_The problem:_ Each entry should appear in the answer exactly as written.

_Records from a data collection:_

---

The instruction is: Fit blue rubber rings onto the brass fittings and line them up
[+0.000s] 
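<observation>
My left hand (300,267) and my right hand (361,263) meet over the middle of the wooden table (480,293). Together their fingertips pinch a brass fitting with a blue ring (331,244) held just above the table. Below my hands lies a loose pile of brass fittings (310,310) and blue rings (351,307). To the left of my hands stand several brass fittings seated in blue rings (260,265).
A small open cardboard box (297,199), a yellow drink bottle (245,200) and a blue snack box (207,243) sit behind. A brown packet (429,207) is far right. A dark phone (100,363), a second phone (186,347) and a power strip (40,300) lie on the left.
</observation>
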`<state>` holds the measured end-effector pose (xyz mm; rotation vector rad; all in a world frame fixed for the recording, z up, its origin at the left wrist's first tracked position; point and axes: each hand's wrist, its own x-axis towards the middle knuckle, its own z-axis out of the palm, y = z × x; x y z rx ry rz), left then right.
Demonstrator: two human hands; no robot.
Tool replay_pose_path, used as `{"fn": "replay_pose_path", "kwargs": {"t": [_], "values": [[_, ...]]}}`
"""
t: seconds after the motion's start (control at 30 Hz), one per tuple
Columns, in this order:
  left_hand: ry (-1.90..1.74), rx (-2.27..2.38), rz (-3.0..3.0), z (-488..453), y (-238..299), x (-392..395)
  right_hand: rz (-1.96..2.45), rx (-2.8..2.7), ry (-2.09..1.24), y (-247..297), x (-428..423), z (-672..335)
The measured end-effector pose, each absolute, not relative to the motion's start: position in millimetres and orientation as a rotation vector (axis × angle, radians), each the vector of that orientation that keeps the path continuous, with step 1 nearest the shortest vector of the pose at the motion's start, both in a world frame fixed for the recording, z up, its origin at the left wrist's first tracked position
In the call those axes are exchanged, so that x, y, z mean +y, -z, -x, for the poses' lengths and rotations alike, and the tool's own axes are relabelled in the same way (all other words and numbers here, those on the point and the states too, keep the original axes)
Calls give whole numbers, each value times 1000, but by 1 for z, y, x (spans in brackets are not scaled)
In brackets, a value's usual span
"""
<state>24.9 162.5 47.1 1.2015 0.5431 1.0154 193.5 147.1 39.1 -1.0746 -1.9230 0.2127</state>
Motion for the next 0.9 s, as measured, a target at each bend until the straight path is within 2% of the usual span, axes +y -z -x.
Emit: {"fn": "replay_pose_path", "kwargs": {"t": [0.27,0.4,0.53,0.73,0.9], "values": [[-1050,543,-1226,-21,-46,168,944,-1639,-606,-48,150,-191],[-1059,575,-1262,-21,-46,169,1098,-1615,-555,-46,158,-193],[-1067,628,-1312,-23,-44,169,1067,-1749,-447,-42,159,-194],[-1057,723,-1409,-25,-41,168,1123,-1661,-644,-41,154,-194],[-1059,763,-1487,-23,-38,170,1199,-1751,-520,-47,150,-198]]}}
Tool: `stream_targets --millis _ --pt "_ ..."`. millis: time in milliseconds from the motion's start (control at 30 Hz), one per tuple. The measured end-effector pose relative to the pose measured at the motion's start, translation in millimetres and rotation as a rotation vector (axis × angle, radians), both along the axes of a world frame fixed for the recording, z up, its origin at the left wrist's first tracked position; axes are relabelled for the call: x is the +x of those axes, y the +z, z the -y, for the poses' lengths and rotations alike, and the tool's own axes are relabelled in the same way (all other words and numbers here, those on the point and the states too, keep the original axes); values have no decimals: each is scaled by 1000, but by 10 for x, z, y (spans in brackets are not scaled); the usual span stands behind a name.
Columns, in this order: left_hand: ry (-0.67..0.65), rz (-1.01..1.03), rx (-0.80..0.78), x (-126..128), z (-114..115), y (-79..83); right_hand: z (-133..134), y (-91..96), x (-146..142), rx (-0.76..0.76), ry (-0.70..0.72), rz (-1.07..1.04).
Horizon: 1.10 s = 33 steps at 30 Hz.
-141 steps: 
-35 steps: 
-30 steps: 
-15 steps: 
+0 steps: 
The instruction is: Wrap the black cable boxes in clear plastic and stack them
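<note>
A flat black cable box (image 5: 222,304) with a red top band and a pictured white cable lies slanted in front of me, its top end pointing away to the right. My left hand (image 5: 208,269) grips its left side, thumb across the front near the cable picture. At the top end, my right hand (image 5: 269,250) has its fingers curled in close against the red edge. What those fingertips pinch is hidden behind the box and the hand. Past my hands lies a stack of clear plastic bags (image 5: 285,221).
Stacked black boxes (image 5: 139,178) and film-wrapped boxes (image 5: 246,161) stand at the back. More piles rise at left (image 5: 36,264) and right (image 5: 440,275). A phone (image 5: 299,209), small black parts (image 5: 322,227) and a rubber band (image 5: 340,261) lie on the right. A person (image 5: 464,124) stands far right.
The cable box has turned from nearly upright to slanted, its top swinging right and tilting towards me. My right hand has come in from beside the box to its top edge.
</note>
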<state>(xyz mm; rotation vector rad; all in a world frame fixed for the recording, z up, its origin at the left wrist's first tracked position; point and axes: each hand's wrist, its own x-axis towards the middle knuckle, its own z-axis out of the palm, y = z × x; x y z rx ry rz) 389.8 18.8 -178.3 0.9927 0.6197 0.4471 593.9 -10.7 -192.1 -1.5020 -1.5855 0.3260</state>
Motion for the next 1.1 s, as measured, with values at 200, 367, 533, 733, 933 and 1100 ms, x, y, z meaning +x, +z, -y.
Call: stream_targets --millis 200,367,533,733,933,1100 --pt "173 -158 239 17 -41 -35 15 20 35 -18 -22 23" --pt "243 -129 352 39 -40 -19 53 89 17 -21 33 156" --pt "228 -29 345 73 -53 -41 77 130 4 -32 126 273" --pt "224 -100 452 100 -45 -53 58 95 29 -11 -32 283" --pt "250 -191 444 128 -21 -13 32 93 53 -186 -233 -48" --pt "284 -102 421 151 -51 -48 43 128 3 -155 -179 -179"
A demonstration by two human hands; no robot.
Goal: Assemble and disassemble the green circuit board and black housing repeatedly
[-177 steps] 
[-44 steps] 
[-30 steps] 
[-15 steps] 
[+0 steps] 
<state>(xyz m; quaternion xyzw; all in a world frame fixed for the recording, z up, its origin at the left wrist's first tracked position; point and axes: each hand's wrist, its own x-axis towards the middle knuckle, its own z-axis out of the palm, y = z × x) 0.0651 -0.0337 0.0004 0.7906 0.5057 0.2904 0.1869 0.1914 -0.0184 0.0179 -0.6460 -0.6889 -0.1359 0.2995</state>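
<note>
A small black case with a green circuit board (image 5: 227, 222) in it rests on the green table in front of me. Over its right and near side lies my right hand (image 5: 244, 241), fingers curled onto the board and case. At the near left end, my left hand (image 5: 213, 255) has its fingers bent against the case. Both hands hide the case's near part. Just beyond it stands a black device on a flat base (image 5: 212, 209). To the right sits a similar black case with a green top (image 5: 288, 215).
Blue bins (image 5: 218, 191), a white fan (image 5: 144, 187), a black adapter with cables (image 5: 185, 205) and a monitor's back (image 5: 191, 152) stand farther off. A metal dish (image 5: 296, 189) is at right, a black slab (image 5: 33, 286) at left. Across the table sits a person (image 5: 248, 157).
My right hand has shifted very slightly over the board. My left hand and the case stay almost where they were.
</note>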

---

_Answer section:_
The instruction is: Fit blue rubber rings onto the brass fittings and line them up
[+0.000s] 
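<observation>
My left hand (300,267) and my right hand (361,263) meet over the middle of the wooden table (480,293). Together their fingertips pinch a brass fitting with a blue ring (331,244) held just above the table. Below my hands lies a loose pile of brass fittings (310,310) and blue rings (351,307). To the left of my hands stand several brass fittings seated in blue rings (260,265).
A small open cardboard box (297,199), a yellow drink bottle (245,200) and a blue snack box (207,243) sit behind. A brown packet (429,207) is far right. A dark phone (100,363), a second phone (186,347) and a power strip (40,300) lie on the left.
</observation>
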`<state>` holds the measured end-effector pose (xyz mm; rotation vector rad; all in a world frame fixed for the recording, z up, its origin at the left wrist's first tracked position; point and axes: each hand's wrist, its own x-axis towards the middle knuckle, its own z-axis out of the palm, y = z × x; x y z rx ry rz), left then right.
Demonstrator: two human hands; no robot.
Tool replay_pose_path, used as `{"fn": "replay_pose_path", "kwargs": {"t": [_], "values": [[_, ...]]}}`
"""
t: seconds after the motion's start (control at 30 Hz), one per tuple
Columns, in this order:
  left_hand: ry (-1.90..1.74), rx (-2.27..2.38), rz (-3.0..3.0), z (-488..453), y (-238..299), x (-392..395)
  right_hand: rz (-1.96..2.45), rx (-2.8..2.7), ry (-2.09..1.24), y (-247..297), x (-428..423), z (-672..335)
The measured end-effector pose, each absolute, not relative to the motion's start: position in millimetres and orientation as a rotation vector (axis × angle, radians), each the vector of that orientation that keeps the path continuous, with step 1 nearest the shortest vector of the pose at the motion's start, both in a world frame fixed for the recording, z up, its origin at the left wrist's first tracked position
In the call those axes are exchanged, so that x, y, z mean +y, -z, -x, for the poses' lengths and rotations alike, and the tool's own axes are relabelled in the same way (all other words and numbers here, those on the point and the states too, keep the original axes)
Calls give whole numbers, each value times 1000, but by 1 for z, y, x (spans in brackets are not scaled)
In brackets, a value's usual span
"""
<state>24.9 162.5 47.1 1.2015 0.5431 1.0154 193.5 147.1 39.1 -1.0746 -1.9230 0.2127</state>
Motion for the next 0.9 s, as measured, a target at each bend until the straight path is within 2% of the usual span, axes +y -z -x.
Emit: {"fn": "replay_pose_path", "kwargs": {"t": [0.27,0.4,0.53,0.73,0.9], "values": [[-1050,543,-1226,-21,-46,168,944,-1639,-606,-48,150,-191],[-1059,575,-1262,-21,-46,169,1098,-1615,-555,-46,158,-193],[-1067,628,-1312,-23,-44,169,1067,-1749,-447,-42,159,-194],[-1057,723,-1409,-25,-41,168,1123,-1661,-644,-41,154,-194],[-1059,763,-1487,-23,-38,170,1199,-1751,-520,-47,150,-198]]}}
Tool: `stream_targets --millis _ --pt "_ ..."`. millis: time in milliseconds from the motion's start (control at 30 Hz), one per tuple. The measured end-effector pose relative to the pose measured at the motion's start, translation in millimetres and rotation as a rotation vector (axis × angle, radians), both along the axes of a world frame fixed for the recording, z up, its origin at the left wrist's first tracked position; axes are relabelled for the call: x is the +x of those axes, y the +z, z the -y, for the poses' lengths and rotations alike, and the tool's own axes are relabelled in the same way (all other words and numbers here, those on the point and the states too, keep the original axes); values have no decimals: each is scaled by 1000, but by 10 for x, z, y (spans in brackets are not scaled); the usual span stands behind a name.
Columns, in this order: left_hand: ry (-0.67..0.65), rz (-1.01..1.03), rx (-0.80..0.78), x (-126..128), z (-114..115), y (-79..83); right_hand: z (-133..134), y (-91..96), x (-146..142), rx (-0.76..0.76), ry (-0.70..0.72), rz (-1.07..1.04).
Horizon: 1.10 s = 33 steps at 30 Hz.
-141 steps: 
-35 steps: 
-30 steps: 
-15 steps: 
+0 steps: 
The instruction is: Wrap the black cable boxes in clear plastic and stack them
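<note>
A flat black cable box (image 5: 222,304) with a red top band and a pictured white cable lies slanted in front of me, its top end pointing away to the right. My left hand (image 5: 208,269) grips its left side, thumb across the front near the cable picture. At the top end, my right hand (image 5: 269,250) has its fingers curled in close against the red edge. What those fingertips pinch is hidden behind the box and the hand. Past my hands lies a stack of clear plastic bags (image 5: 285,221).
Stacked black boxes (image 5: 139,178) and film-wrapped boxes (image 5: 246,161) stand at the back. More piles rise at left (image 5: 36,264) and right (image 5: 440,275). A phone (image 5: 299,209), small black parts (image 5: 322,227) and a rubber band (image 5: 340,261) lie on the right. A person (image 5: 464,124) stands far right.
The cable box has turned from nearly upright to slanted, its top swinging right and tilting towards me. My right hand has come in from beside the box to its top edge.
</note>
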<state>(xyz mm; rotation vector rad; all in a world frame fixed for the recording, z up, its origin at the left wrist's first tracked position; point and axes: each hand's wrist, its own x-axis towards the middle knuckle, its own z-axis out of the palm, y = z × x; x y z rx ry rz) 389.8 18.8 -178.3 0.9927 0.6197 0.4471 593.9 -10.7 -192.1 -1.5020 -1.5855 0.3260</state>
Motion for the next 1.1 s, as measured, with values at 200, 367, 533, 733, 933 and 1100 ms, x, y, z meaning +x, +z, -y.
Call: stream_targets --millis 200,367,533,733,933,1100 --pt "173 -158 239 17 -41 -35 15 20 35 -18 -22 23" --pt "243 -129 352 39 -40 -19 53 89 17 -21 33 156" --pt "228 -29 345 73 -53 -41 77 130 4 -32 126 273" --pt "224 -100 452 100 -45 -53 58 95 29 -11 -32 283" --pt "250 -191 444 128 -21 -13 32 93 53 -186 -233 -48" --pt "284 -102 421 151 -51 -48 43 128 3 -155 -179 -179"
A demonstration by two human hands; no robot.
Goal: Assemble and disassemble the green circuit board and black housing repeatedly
[-177 steps] 
[-44 steps] 
[-30 steps] 
[-15 steps] 
[+0 steps] 
<state>(xyz m; quaternion xyzw; all in a world frame fixed for the recording, z up, its origin at the left wrist's first tracked position; point and axes: each hand's wrist, its own x-axis towards the middle knuckle, its own z-axis out of the palm, y = z × x) 0.0651 -0.0337 0.0004 0.7906 0.5057 0.2904 0.1869 0.1914 -0.0184 0.0179 -0.6460 -0.6889 -0.1359 0.2995</state>
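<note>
A small black case with a green circuit board (image 5: 227, 222) in it rests on the green table in front of me. Over its right and near side lies my right hand (image 5: 244, 241), fingers curled onto the board and case. At the near left end, my left hand (image 5: 213, 255) has its fingers bent against the case. Both hands hide the case's near part. Just beyond it stands a black device on a flat base (image 5: 212, 209). To the right sits a similar black case with a green top (image 5: 288, 215).
Blue bins (image 5: 218, 191), a white fan (image 5: 144, 187), a black adapter with cables (image 5: 185, 205) and a monitor's back (image 5: 191, 152) stand farther off. A metal dish (image 5: 296, 189) is at right, a black slab (image 5: 33, 286) at left. Across the table sits a person (image 5: 248, 157).
My right hand has shifted very slightly over the board. My left hand and the case stay almost where they were.
</note>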

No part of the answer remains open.